Chapbook entry

in


The Idle Parent (Tom Hodgkinson)

p. 31
From "Stop the Whining":
Better to be penniless and at home than rich and absent, certainly during the first three or four years of each child's life. There will be plenty of time for hard work for you when they grow up. Your work, I'm afraid, is not particularly important and certainly not as important or as pleasurable as ensuring that your kids enjoy their first years.
p. 40
From "Seek Not Perfection, or Why Bad Parents Are Good Parents":
For the idle mother it is not a choice between "going back to work" or "staying at home." She explores that vast and rich territory between those two barren poles. She creates her own job, one that she can fit around her children or even stop doing for a few years. And having made a conscious decision to both work and look after the children, she enjoys both. It is our habit of seeing life as a series of burdens imposed on us by outside forces that creates misery. Once we recognize that we are free and responsible creatures, the burden is lifted. We must smash artificial dualisms.
p. 153
From "No More Family Days Out":
The truly idle delight instead in staying at home. At home you are free. You can create your own fun, at no cost whatsoever. You can let the children run around while you read a book. There is a world of adventure and learning under your own roof and on your own doorstep. [...] You don't need to leave the house. We think we are enjoying ourselves at the theme park, but really it's a disabling sort of fun because it's passive. It actually follows the familiar pattern of twenty-first-century life: long periods of boredom interspersed with the occasional thrill.
p. 155
You can also use time with the children to learn things yourself. Now is the time to teach yourself to draw. Draw with them. Learn to draw animals by copying from books. I taught myself how to draw a simple crab and simple lobster while on holiday in Cornwall. Once you have reduced animal drawing to a few basics, you can then teach the kids and they'll be mighty pleased with their own results. We give too much responsibility for learning and being creative to the schools. We must learn and teach at home. This need not be a trial, but can be a great joy for parent and child. But you must always make sure that you are genuinely enjoying yourself.

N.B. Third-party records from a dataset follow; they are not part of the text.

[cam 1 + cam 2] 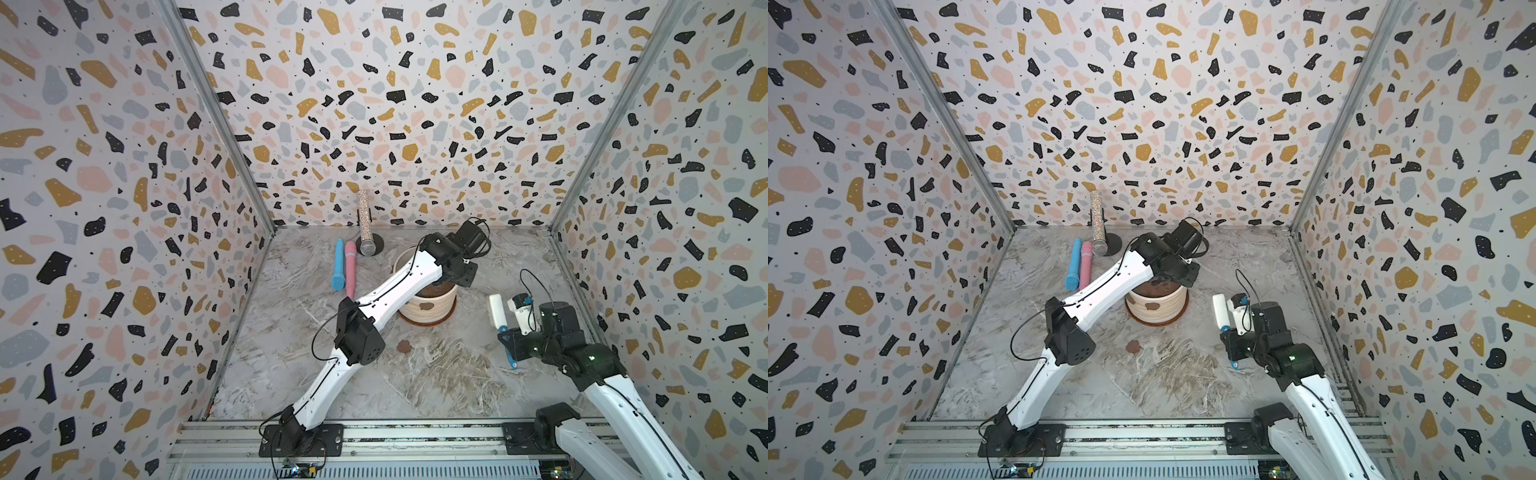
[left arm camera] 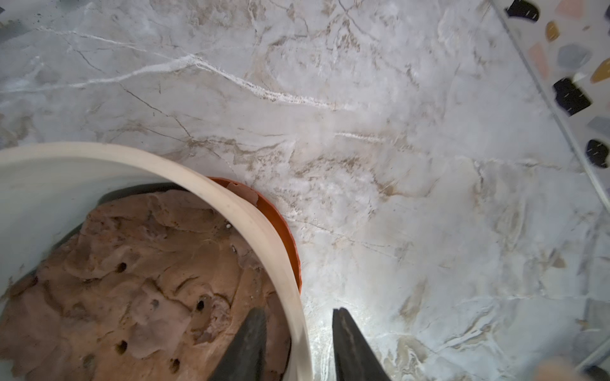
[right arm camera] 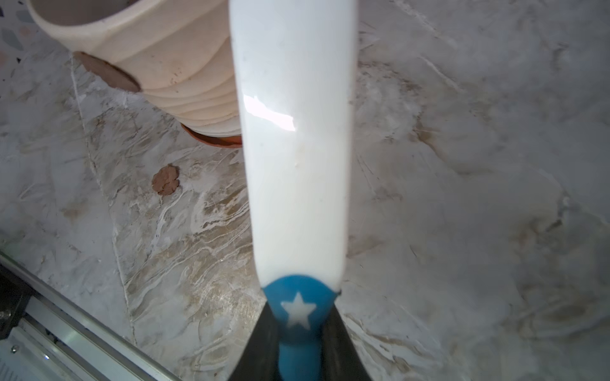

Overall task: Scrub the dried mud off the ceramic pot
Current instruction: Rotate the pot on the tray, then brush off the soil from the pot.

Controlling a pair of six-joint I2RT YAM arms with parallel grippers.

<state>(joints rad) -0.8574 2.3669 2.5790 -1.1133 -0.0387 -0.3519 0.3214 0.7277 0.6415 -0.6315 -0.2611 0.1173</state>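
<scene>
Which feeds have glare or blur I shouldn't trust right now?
Right wrist view: a hard white glare patch on the brush handle; the pot behind is soft. Left wrist view: the pot rim by the left gripper is smeared, and the table beside it is washed out bright. Both top views: evenly lit and fairly sharp, but the left arm covers much of the pot.

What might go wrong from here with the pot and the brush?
The left pincer straddles the rim of the pot with its jaws apart, not clamped; the pot may slide or tip once scrubbing starts.
The right pincer grips the brush only at its blue end, so the head may twist away under pressure.
The mud patch sits on the ribbed wall, where bristles may skip.
</scene>
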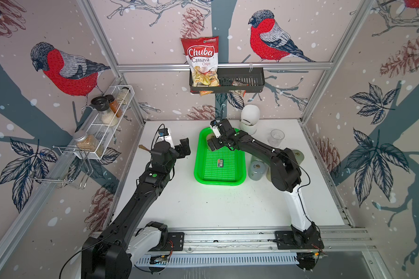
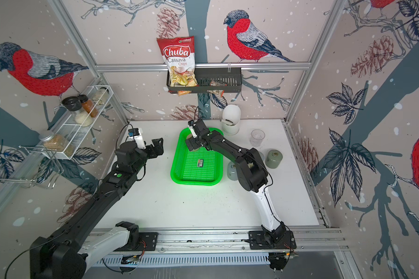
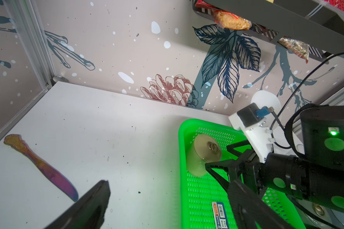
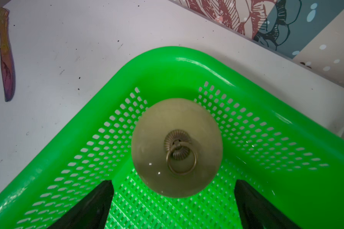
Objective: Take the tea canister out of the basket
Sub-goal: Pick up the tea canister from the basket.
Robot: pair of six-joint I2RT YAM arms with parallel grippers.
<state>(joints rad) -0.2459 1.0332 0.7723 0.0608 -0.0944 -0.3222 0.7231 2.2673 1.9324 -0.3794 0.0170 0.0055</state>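
The tea canister (image 4: 176,147) is standing upright in the far left corner of the green basket (image 1: 197,166), its ring-handled lid facing up. The right gripper (image 4: 173,180) is hanging right next to it with jaws spread wide, gripping nothing. The left gripper (image 1: 183,147) is hanging over the table (image 1: 203,207) beside the basket, jaws likewise apart and empty.

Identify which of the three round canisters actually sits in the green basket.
The canister in the basket's far corner, just ahead of the open right gripper. The other two canisters stand outside it on the table, beside the right arm.
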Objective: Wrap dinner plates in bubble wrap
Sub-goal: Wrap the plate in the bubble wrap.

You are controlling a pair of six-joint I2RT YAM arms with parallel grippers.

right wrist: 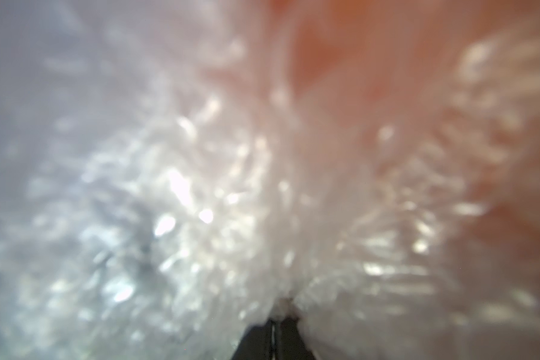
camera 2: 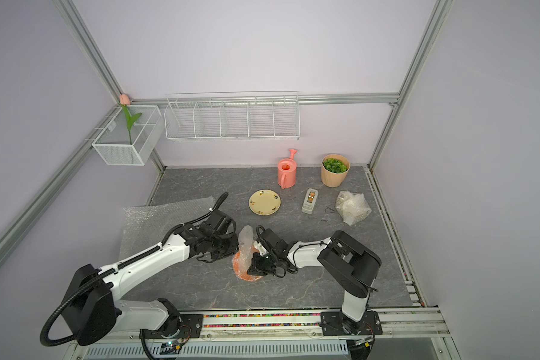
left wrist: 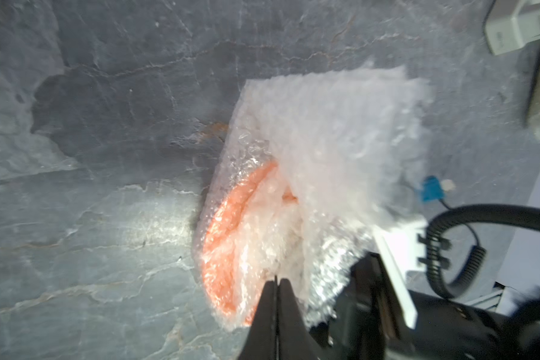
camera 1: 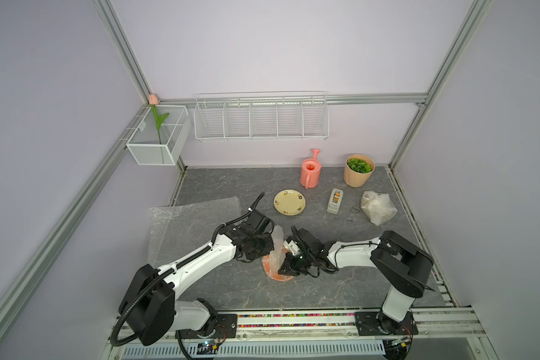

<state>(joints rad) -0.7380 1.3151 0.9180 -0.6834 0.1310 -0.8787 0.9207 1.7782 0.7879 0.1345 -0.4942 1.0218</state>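
Note:
An orange dinner plate lies near the table's middle, partly covered by crumpled bubble wrap that stands up over it. My left gripper is shut, its tips pinching the wrap at the plate's left side. On the plate's right side, my right gripper is shut on a fold of the same wrap. In both top views the wrists hide the fingertips. A pale yellow plate with small dark motifs lies bare farther back.
A flat bubble wrap sheet lies at the left under my left arm. At the back right are a tape dispenser, a bubble-wrapped bundle, a pink watering can and a potted plant. Wire baskets hang on the wall.

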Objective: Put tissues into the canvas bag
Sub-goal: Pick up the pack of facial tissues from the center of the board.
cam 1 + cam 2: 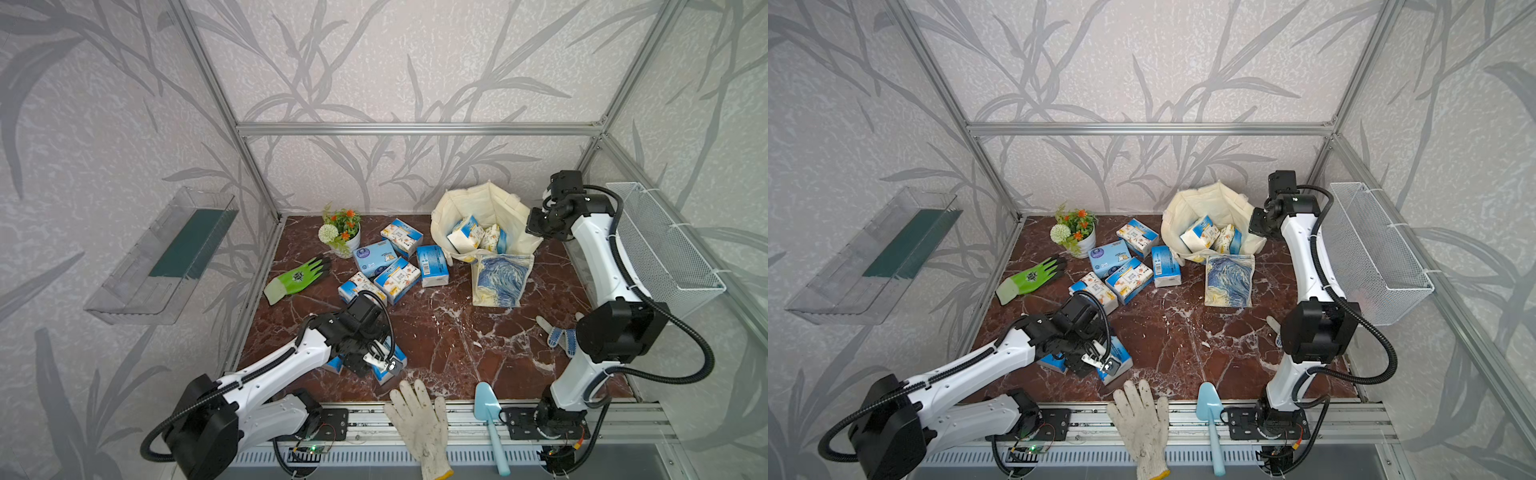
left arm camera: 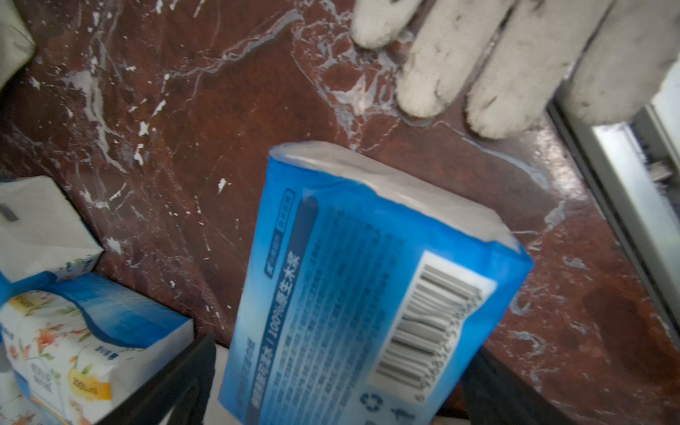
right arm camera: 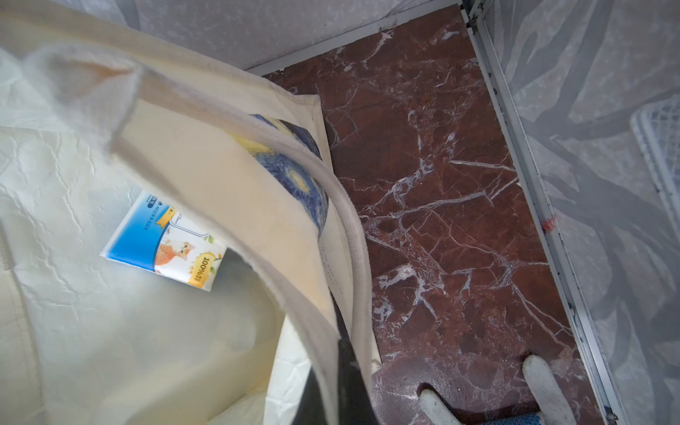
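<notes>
The cream canvas bag (image 1: 478, 203) (image 1: 1204, 199) stands open at the back right, its blue swirl panel folded forward. Two tissues packs (image 1: 467, 235) (image 3: 165, 239) lie inside it. My right gripper (image 1: 536, 228) (image 3: 342, 386) is shut on the bag's rim beside a handle. Several more tissues packs (image 1: 395, 274) (image 1: 1127, 278) are heaped mid-table. Near the front, my left gripper (image 1: 374, 357) (image 2: 338, 386) is open and straddles a blue barcode pack (image 2: 368, 276) (image 1: 1119, 357), one finger on each side of it. Another pack (image 2: 92, 331) lies just beside it.
A flower pot (image 1: 343, 235) and a green glove (image 1: 299, 276) sit at the left. A white glove (image 1: 419, 419) and a blue trowel (image 1: 490, 419) lie over the front edge. A dotted glove (image 1: 557, 336) lies by the right arm. A wire basket (image 1: 660, 245) hangs on the right wall.
</notes>
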Action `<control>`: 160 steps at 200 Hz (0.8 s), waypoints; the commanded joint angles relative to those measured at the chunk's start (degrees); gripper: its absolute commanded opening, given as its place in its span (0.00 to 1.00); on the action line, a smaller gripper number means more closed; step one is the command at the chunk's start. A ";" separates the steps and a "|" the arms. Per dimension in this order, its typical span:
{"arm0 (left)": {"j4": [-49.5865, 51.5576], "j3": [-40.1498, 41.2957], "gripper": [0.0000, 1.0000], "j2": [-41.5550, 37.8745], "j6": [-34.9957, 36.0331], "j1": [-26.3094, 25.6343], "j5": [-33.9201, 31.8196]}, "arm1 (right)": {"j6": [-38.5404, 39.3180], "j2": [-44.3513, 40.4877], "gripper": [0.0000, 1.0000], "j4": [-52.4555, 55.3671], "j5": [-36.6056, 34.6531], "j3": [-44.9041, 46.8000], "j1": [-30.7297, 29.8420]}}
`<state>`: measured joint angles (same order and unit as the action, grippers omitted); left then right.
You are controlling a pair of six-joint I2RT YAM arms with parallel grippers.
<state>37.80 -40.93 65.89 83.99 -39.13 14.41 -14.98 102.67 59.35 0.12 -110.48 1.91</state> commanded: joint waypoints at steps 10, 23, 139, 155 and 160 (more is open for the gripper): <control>0.91 -3.83 0.99 3.00 2.62 -0.92 -0.48 | 0.25 -1.93 0.00 1.12 1.19 1.27 0.66; 2.70 -5.04 0.99 5.14 2.67 -1.16 -1.03 | 0.27 -1.97 0.00 0.78 1.51 1.82 0.72; 11.78 -19.01 0.99 21.29 -6.82 -2.44 -4.26 | 0.17 -1.69 0.00 -0.17 3.22 3.09 0.99; 10.04 -18.14 0.99 21.47 -8.26 -2.62 -4.39 | 0.34 -1.78 0.00 -0.21 3.22 3.16 1.06; 9.57 -18.06 0.99 21.60 -8.75 -2.66 -4.35 | 0.39 -1.73 0.00 -0.23 3.30 3.18 1.08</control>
<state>46.15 -59.81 86.91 76.69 -41.32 10.39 -14.98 102.48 58.26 2.70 -108.20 2.70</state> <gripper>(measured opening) 0.994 0.058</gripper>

Doing things for other people's sake will lead to feelings of corrosive resentment that will then find expression in some unhealthy fashion, like cancer. Your first responsibility is to your own happiness. If you are unhappy and you do things merely out of a sense of duty rather than genuine love and generosity, then others will sense that and ugliness will result.
p. 196
From "Say 'Yes'":
But are we hungry? Are we cold? Are we homeless? Are we in jail? No. Are we free to change our lives, to quit our jobs, walk out on our homes, leave our wives or husbands? Yes. The point is, if you are not happy with your situation, then you should change it. And do not believe that you are powerless, because you yourself created the situation that you now find yourself in. You also created the mental attitude that you have toward that situation, and similarly, if you so chose, you could re-create that mental attitude. This is not to say that pain is not real. Bereavements, domestic conflict, financial disasters... as Blake, the bard of Albion, wrote:
Man was made for joy and woe;
And this we rightly know,
Through the world we safely go.
Joy and woe are woven fine,
A clothing for the soul divine.
p. 206
From "Learn How to Live from Your Kids":
Idle parents will never sacrifice themselves to their children. They will carry on with their own lives, and the kids will learn and grow in the slipstream. But they will respect their little creatures and observe their ways with interest. Children say funny things. And you can always learn from them. The important thing in parenting is not what you do but your relationship with your child. It is how you are that counts. Rather than try to follow a list of somebody else's rules, we must concentrate first and foremost on our mental attitude toward our children. And a certain sense of gratitude toward them for being in our lives may be one way to start.
p. 251
From "Don't Fret about Computers, or Toward a Tao of Parenting":
I am mindful of the importance of the present moment, because, in actual fact, that's all we have. All else is illusion. I have also realized that, particularly while the children are small, it is far better to be poor in money (or credit) and rich in time than vice versa. We will always be able to eat and to sleep in a bed at night. So I would rather be at home and go without a holiday and drive an old banger or have no car at all than work too hard and spend the cash. And there's no need to suffer: I am going to keep drinking beer, reading books and playing the uke. A life free from pleasure is no life at all.
Related entry: From the archives: Being idle.

4 comments:

A Circle of Quiet said...

Love the "Learn how to live from your kids" paragraph. Much wisdom!

I forgot to check the author before I started scrolling, and yet I was not surprised this was written by a man. In a good way, of course (-:

Di

S said...

I think this is exactly what I want to read after I finish The Element. Thank you!

ohio12 said...

This is very interesting. I do not consider myself idle or laid back, but I agree with all the quotes you cite. Can't I be purposeful, disciplined and hardworking and also choose time over money. Perhaps I misunderstand the title.

Sherry said...

I like this very much. But I must say that I am able to be "idle" because my husband works hard at a job that pays well. We have eight children, and we are able to clothe and feed them because of his work. And mine to some extent. But I get the better end of the deal.